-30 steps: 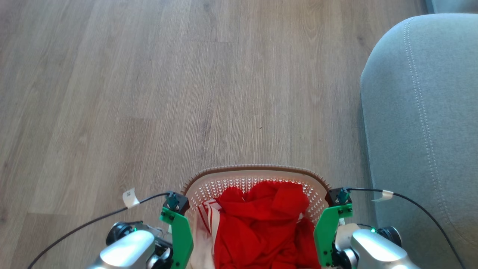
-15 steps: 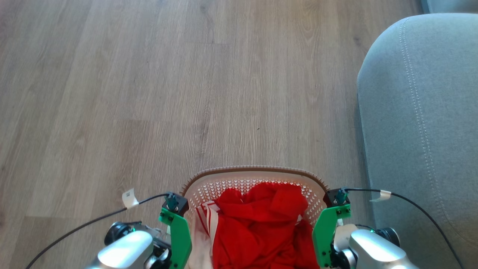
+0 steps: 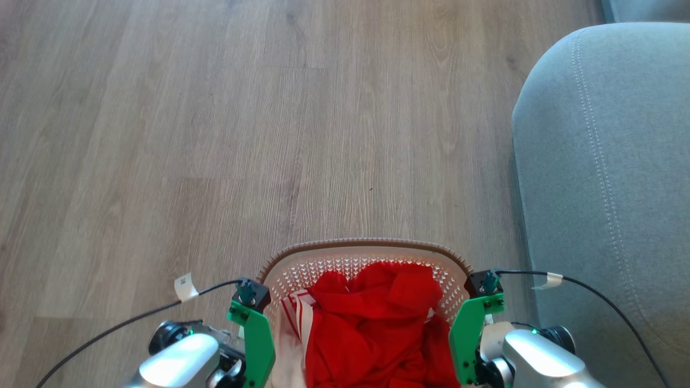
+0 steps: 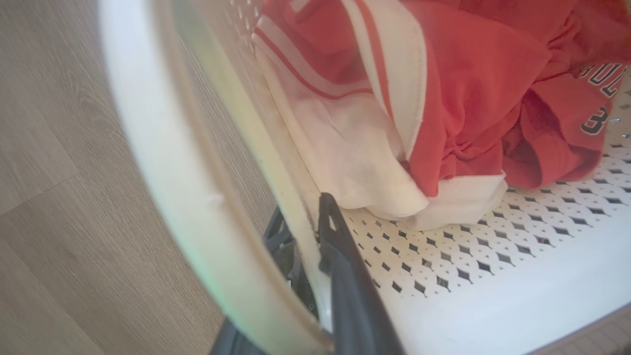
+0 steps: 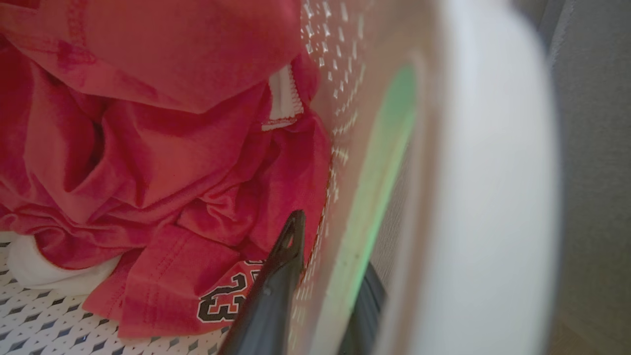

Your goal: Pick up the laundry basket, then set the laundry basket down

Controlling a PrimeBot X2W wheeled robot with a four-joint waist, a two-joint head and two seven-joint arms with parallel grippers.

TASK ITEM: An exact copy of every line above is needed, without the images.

TASK RESPONSE:
-30 steps: 
-15 steps: 
+0 steps: 
+0 steps: 
+0 steps: 

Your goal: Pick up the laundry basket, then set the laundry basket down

Controlling a PrimeBot X2W wheeled robot with a four-joint waist, a two-joint head and two seven-joint arms with parallel grippers.

That wraps up the answer.